4.5. Research Question 5: To What Extent Are Socio-Demographic Factors, Geographic Factors and Parent Attitudes to Risk and Protection Associated with Children’s Independent Mobility
Parent/caregiver attitudes and beliefs about risk during play showed a small association with children’s play and a stronger association with independent mobility, although different factors were important. For play, parent/caregiver positive beliefs about risk, as measured by the engagement with risk subscale, and parent/caregiver tolerance of risk, were positively associated with the number of hours children spent playing, across all play measures. The effect was strongest for adventurous play. The protection from injury subscale was not associated with children’s time spent playing. In contrast, protection from injury was positively associated with the age that children were allowed out alone, meaning that parents who had stronger beliefs about protecting their child from injury let their children out alone at an older age. Respondents who had higher risk tolerance let their children out at a younger age. To our knowledge, this is the first study to directly examine associations between parent/caregiver attitudes to risk and children’s play and independent mobility, but the findings are in keeping with previous work showing that independent mobility was predicted by parent perceptions of safety and environment [
21]. The results provide clear evidence that parent/caregiver attitudes and beliefs around children’s risk-taking are relevant in this context, particularly in relation to adventurous play and independent mobility.

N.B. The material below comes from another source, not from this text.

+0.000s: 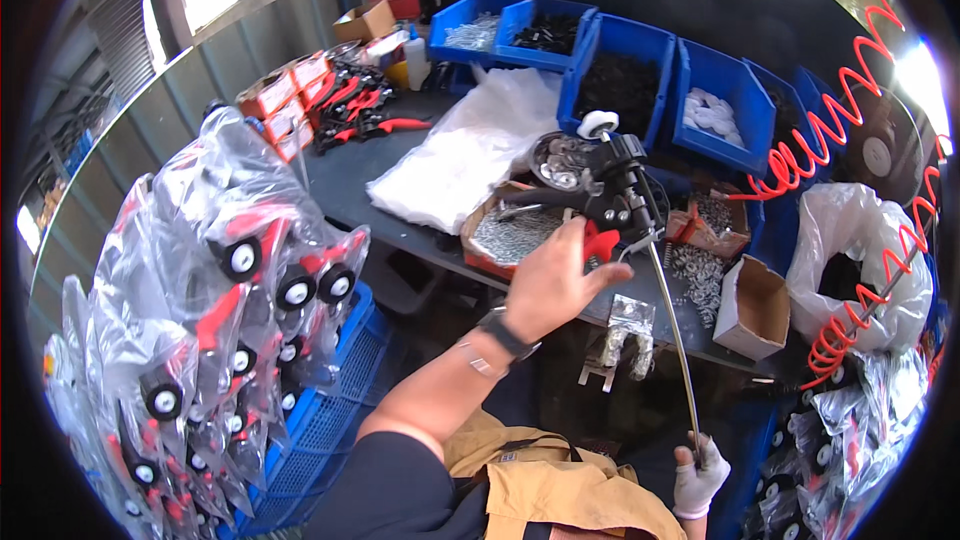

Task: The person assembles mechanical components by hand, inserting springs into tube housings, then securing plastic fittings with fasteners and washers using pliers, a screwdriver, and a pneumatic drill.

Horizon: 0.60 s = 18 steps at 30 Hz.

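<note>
A black tool with a red part (601, 242) and a white round cap (598, 123) stands over the front of the workbench. My left hand (553, 285) is closed round its black and red handle, thumb stretched to the right; the hand itself hides some fingers. From the tool's black body a long thin metal rod (672, 325) slants down toward me. My right hand (699, 478), in a white glove, grips the rod's lower end. Behind the tool lies a carton of small metal parts (510, 237), with a bowl of metal discs (562, 160) beyond it.
Blue bins (617, 80) of black, white and metal parts line the bench's back. Clear plastic bags (480, 130) lie left of centre, near red-handled tools (350, 100). Bagged tools fill a blue crate (330, 380) at left. A red coiled hose (815, 125) hangs right, above an open carton (752, 308).
</note>
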Motion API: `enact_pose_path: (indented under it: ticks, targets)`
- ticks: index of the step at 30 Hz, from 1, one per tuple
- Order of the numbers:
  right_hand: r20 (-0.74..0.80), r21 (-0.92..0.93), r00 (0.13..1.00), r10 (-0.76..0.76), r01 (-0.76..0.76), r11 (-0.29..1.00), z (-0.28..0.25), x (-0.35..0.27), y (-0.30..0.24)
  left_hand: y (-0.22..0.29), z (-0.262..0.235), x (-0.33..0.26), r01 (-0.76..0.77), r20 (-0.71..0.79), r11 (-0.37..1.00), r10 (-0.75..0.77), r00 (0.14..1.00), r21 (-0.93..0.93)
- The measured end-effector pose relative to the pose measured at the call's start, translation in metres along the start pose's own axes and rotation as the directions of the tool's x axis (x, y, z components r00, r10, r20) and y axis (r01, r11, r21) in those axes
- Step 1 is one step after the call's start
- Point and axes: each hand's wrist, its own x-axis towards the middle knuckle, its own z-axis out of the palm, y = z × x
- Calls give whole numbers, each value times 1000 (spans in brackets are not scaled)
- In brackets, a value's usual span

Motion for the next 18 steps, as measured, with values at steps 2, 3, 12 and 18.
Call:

Taken together the results provide an overall picture of children’s play in 2020, before the COVID-19 pandemic. Children, on average, were playing regularly, although there is huge variation between children. This variation is explained to some degree by socio-demographic differences, geographical factors and parent attitudes and beliefs but a substantial proportion of the variation between children was not accounted for. It seems likely that this is due to factors that were not measured in the survey such as child temperament, the safety and availability of play spaces locally to the child’s home and parental attitudes and beliefs about play more broadly. A significant strength of the study is that it provides a baseline which will allow future research to examine change in children’s play, use of different play spaces and independent mobility over time.